▸ Required work
Each line in the data must be reproduced as written, except for any picture.

▸ Data shown
____
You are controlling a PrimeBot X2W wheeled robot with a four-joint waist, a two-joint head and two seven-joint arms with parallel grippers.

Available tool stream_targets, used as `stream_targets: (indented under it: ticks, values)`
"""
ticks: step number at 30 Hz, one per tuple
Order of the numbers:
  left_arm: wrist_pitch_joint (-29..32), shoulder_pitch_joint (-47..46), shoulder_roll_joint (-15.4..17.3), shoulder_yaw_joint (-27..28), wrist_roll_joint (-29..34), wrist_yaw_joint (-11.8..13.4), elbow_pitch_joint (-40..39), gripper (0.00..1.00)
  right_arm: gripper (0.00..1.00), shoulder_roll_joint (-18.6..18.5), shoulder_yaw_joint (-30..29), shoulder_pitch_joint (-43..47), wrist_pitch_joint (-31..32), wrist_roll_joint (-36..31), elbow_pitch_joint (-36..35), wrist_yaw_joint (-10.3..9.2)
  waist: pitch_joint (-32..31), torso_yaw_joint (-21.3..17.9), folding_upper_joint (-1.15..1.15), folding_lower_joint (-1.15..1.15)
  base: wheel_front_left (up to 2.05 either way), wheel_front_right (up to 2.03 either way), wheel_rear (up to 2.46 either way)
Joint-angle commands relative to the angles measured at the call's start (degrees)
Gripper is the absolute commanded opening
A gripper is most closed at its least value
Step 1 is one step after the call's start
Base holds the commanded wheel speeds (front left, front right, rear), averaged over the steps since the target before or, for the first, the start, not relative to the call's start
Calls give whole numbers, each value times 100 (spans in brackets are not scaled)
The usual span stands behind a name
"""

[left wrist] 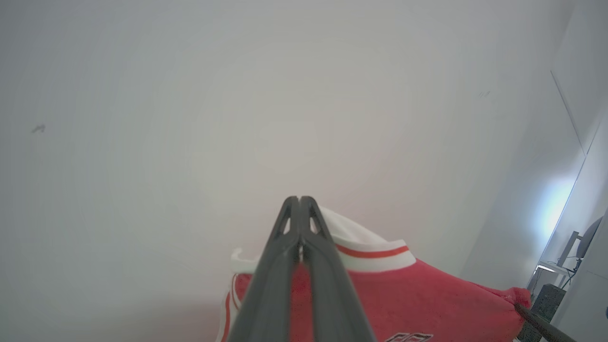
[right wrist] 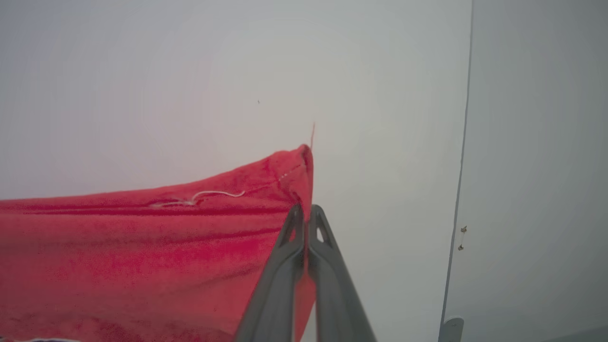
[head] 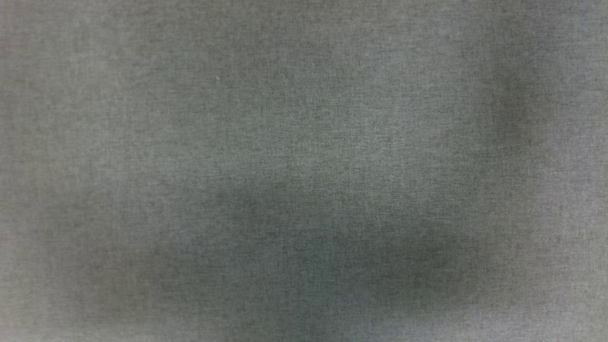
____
▸ Answer area
You are controlling a PrimeBot X2W wheeled robot with a four-joint waist, a two-joint head and two seven-joint arms with parallel grippers.

Available tool stream_targets, used as `stream_targets: (indented under it: ticks, values)`
"""
ticks: step number at 30 Hz, one per tuple
Order of the numbers:
  left_arm: wrist_pitch_joint (-29..32), shoulder_pitch_joint (-47..46), shoulder_roll_joint (-15.4..17.3), shoulder_yaw_joint (-27..28), wrist_roll_joint (-29..34), wrist_yaw_joint (-11.8..13.4), elbow_pitch_joint (-40..39), gripper (0.00..1.00)
  right_arm: gripper (0.00..1.00), shoulder_roll_joint (-18.6..18.5), shoulder_yaw_joint (-30..29), shoulder_pitch_joint (-43..47), wrist_pitch_joint (-31..32), wrist_roll_joint (-36..31), elbow_pitch_joint (-36..35), wrist_yaw_joint (-10.3..9.2)
  waist: pitch_joint (-32..31), torso_yaw_joint (-21.3..17.9), folding_upper_joint (-1.15..1.15), folding_lower_joint (-1.15..1.15)
  base: wheel_front_left (up to 2.05 either way), wheel_front_right (up to 2.03 either way), wheel_rear (up to 2.46 either way)
Joint-angle commands relative to the angles measured at the call's start (degrees)
Gripper is the absolute commanded opening
A gripper is most closed at its least value
Step 1 is one step after the call's start
Base holds the commanded wheel speeds (front left, front right, rear), averaged over the steps since the target before or, for the first, the start, not relative to the call's start
Calls give whole numbers, each value times 100 (spans in brackets are not scaled)
The usual span stands behind a name
"""

[left wrist] 
[right wrist] 
[head] 

The complete answer has been given.